We’re going to use one of the more interesting features of WordArt.com and have the word cloud take the shape of an input silhouette image. In our case, this is Maine. We’re just making a solid black Maine image and writing it out:
if (!file.exists(here::here("img/me-silhouette.png"))) {
st_read(here::here("data/me-counties.json")) %>%
st_set_crs(4326) -> maine
ggplot() +
geom_sf(data = maine, fill = "black", color = "black") +
coord_sf(datum = NA) +
theme_ipsum_es(grid="") +
theme(axis.text = element_blank()) -> gg
ggsave(here::here("img/me-silhouette.png"), plot = gg, width = 500/72, height = 500/72, dpi = 96)
}
The WordArt.com site lets us specify colors as well as frequency so we can use two different palettes for SSA categories and compute the color based on the in-year frequency:
maine_names %>%
{
bind_rows(
select(., name = male_name, ct = number_of_males) %>%
count(name, wt = ct, name = "ct") %>%
mutate(color = scales::brewer_pal(palette = "PuBu")(9)[cut(ct, 9)]),
select(., name = female_name, ct = number_of_females) %>%
count(name, wt = ct, name = "ct") %>%
mutate(color = scales::brewer_pal(palette="OrRd")(9)[cut(ct, 9)])
) %>%
arrange(desc(ct))
} %>%
write_delim(here::here("data/wordart.csv"), delim=";", col_names = FALSE) -> wc_df
glimpse(wc_df)
## Observations: 780
## Variables: 3
## $ name <chr> "Michael", "Christopher", "David", "James", "Matthew", "John", …

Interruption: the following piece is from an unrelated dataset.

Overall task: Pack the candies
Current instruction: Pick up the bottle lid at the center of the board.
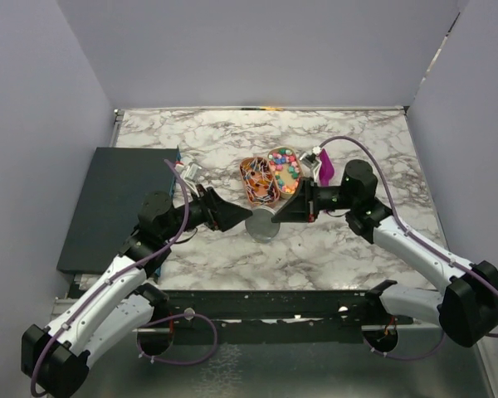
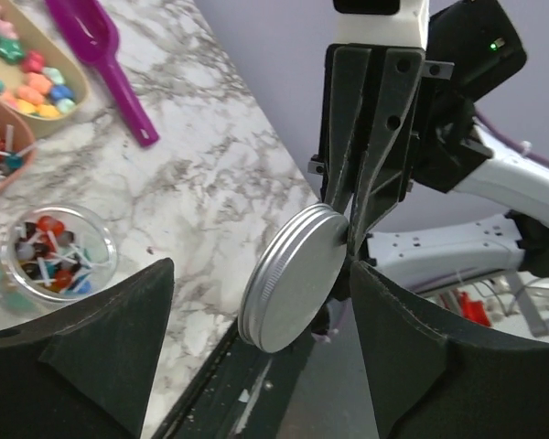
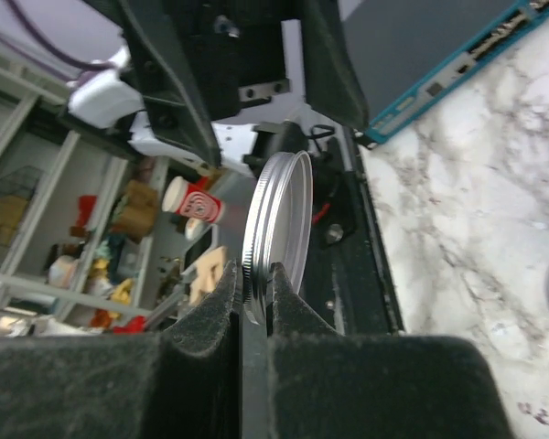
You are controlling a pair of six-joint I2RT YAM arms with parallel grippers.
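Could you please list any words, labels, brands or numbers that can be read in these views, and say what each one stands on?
No text can be read in any view.
White cup behind the table, right wrist view: red print, too blurred to read.
Teal edge of the dark case: small white marks, too small to read.
Metal lid: plain, no marking visible.

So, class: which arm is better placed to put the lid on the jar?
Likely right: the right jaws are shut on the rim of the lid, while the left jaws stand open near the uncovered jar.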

## $ ct <int> 13421, 9232, 9140, 8306, 8205, 7927, 7520, 6879, 6399, 6205, 60…
## $ color <chr> "#023858", "#0570B0", "#0570B0", "#3690C0", "#3690C0", "#3690C0…
17.4 Drawing the Map
This is really “upload the PNG and CSV to WordArt.com and play with remaining aesthetics”. It’s great fun!
17.5 In Review
We used R for data gathering, data prep, and making a silhouette for use in other programs. While I try to do as much as I can in R, sometimes you need to go outside of R to get things just the way you’re looking for.
17.6 Try This At Home
Try this with your state data!
There are a couple word cloud packages for R that can get close to this finished product. Give them a go and see if the effort to get to a similar end-results justifies the time spent.